The listing below has to be output exactly as given, less its pictures.

### DATA EXTRACT
>>>>

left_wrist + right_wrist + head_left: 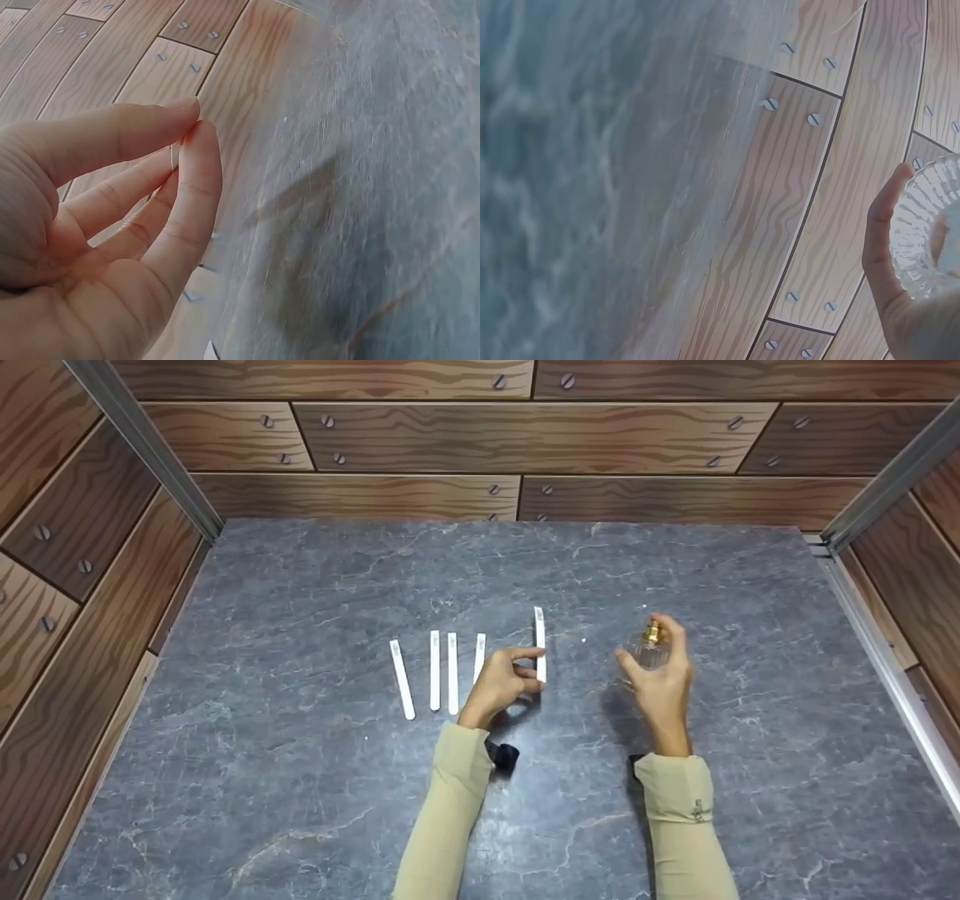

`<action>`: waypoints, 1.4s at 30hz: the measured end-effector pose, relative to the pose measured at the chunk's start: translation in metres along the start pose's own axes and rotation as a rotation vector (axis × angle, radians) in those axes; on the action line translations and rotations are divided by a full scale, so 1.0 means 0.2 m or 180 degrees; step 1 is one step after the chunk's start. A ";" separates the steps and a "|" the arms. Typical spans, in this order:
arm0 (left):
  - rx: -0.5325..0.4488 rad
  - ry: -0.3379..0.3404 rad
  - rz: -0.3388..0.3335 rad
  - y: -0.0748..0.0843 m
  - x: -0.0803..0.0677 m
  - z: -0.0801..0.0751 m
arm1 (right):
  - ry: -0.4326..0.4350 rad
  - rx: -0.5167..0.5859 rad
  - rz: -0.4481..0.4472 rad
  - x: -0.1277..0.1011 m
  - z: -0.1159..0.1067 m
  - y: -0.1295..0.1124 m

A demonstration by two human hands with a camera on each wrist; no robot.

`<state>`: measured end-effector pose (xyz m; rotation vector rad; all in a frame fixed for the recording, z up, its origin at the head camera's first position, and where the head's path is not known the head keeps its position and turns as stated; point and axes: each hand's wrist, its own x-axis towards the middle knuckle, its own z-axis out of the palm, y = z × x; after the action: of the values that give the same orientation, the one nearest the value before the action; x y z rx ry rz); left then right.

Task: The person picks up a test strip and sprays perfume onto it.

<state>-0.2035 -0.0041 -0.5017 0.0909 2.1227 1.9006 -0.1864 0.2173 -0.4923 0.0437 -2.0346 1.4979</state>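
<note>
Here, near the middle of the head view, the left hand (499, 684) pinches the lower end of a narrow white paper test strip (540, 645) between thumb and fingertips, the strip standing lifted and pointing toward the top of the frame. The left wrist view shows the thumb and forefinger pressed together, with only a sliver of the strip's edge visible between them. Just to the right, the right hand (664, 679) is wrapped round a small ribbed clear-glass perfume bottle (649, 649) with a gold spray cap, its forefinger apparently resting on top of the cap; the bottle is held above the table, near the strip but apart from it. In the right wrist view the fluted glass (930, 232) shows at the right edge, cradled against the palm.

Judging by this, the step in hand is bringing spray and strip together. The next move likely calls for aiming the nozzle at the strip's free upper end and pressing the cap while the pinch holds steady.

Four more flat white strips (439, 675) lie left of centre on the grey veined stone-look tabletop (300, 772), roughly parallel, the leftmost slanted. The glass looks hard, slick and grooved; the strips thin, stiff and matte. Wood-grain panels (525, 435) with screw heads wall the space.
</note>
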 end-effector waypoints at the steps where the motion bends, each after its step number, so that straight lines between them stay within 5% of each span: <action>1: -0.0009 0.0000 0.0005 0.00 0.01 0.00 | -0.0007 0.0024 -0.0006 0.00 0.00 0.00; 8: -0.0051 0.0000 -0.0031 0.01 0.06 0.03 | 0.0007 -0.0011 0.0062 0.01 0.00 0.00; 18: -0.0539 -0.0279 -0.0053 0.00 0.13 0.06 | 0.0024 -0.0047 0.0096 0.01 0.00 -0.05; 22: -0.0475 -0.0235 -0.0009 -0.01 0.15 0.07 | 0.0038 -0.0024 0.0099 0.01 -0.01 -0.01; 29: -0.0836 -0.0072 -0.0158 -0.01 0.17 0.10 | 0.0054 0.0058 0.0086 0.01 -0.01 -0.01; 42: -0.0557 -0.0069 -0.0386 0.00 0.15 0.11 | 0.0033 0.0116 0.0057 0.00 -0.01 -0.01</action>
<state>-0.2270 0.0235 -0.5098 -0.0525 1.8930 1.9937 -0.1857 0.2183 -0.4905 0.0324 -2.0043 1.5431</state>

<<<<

### PROBLEM SOLUTION
left_wrist + right_wrist + head_left: 

`<action>`: waypoints, 1.4s at 30hz: the measured end-effector pose, relative to the pose measured at the chunk's start: translation in metres along the start pose's own axes and rotation as a rotation vector (axis × angle, radians) in those axes; on the action line translations and rotations are divided by a full scale, so 1.0 means 0.2 m or 180 degrees; step 1 is one step after the chunk's start. A ";" separates the steps and a "|" the arms. Typical spans, in this order:
arm0 (left):
  - rx: -0.5325..0.4488 rad
  - ry: -0.3379..0.3404 rad
  - rz: -0.3388..0.3335 rad
  - y: -0.0748..0.0843 m
  - x: -0.0803..0.0677 m
  - z: -0.0801..0.0751 m
arm1 (right):
  - ry: -0.4326..0.4350 rad
  - rx: -0.5167..0.5859 rad
  - rz: -0.4481..0.4472 rad
  - x: -0.1277..0.1011 m
  - z: -0.1159..0.1067 m
  - y: -0.1295..0.1124 m

A demonstration by two human hands with a camera on each wrist; no robot.

`<state>`: measured end-effector pose (xyz m; rotation vector rad; all in a frame fixed for the recording, z up, its origin at the head camera's first position, and where the head's path is not known the head keeps its position and turns as stated; point and axes: each hand's wrist, its own x-axis towards the middle knuckle, its own z-axis out of the palm, y = z × x; after the action: of the values that give the same orientation, the one nearest the value before the action; x y z rx ry rz); left then right.

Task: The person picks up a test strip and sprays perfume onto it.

<state>-0.2035 -0.0041 -0.5017 0.0909 2.1227 1.9006 -0.1864 0.2173 -0.4923 0.0437 -2.0346 1.4979</state>
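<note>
Here, near the middle of the head view, the left hand (499, 684) pinches the lower end of a narrow white paper test strip (540, 645) between thumb and fingertips, the strip standing lifted and pointing toward the top of the frame. The left wrist view shows the thumb and forefinger pressed together, with only a sliver of the strip's edge visible between them. Just to the right, the right hand (664, 679) is wrapped round a small ribbed clear-glass perfume bottle (649, 649) with a gold spray cap, its forefinger apparently resting on top of the cap; the bottle is held above the table, near the strip but apart from it. In the right wrist view the fluted glass (930, 232) shows at the right edge, cradled against the palm.

Judging by this, the step in hand is bringing spray and strip together. The next move likely calls for aiming the nozzle at the strip's free upper end and pressing the cap while the pinch holds steady.

Four more flat white strips (439, 675) lie left of centre on the grey veined stone-look tabletop (300, 772), roughly parallel, the leftmost slanted. The glass looks hard, slick and grooved; the strips thin, stiff and matte. Wood-grain panels (525, 435) with screw heads wall the space.
</note>
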 end-effector waypoints at the steps where the motion bends, each after its step number, so that straight lines between them stay within 5% of each span: <action>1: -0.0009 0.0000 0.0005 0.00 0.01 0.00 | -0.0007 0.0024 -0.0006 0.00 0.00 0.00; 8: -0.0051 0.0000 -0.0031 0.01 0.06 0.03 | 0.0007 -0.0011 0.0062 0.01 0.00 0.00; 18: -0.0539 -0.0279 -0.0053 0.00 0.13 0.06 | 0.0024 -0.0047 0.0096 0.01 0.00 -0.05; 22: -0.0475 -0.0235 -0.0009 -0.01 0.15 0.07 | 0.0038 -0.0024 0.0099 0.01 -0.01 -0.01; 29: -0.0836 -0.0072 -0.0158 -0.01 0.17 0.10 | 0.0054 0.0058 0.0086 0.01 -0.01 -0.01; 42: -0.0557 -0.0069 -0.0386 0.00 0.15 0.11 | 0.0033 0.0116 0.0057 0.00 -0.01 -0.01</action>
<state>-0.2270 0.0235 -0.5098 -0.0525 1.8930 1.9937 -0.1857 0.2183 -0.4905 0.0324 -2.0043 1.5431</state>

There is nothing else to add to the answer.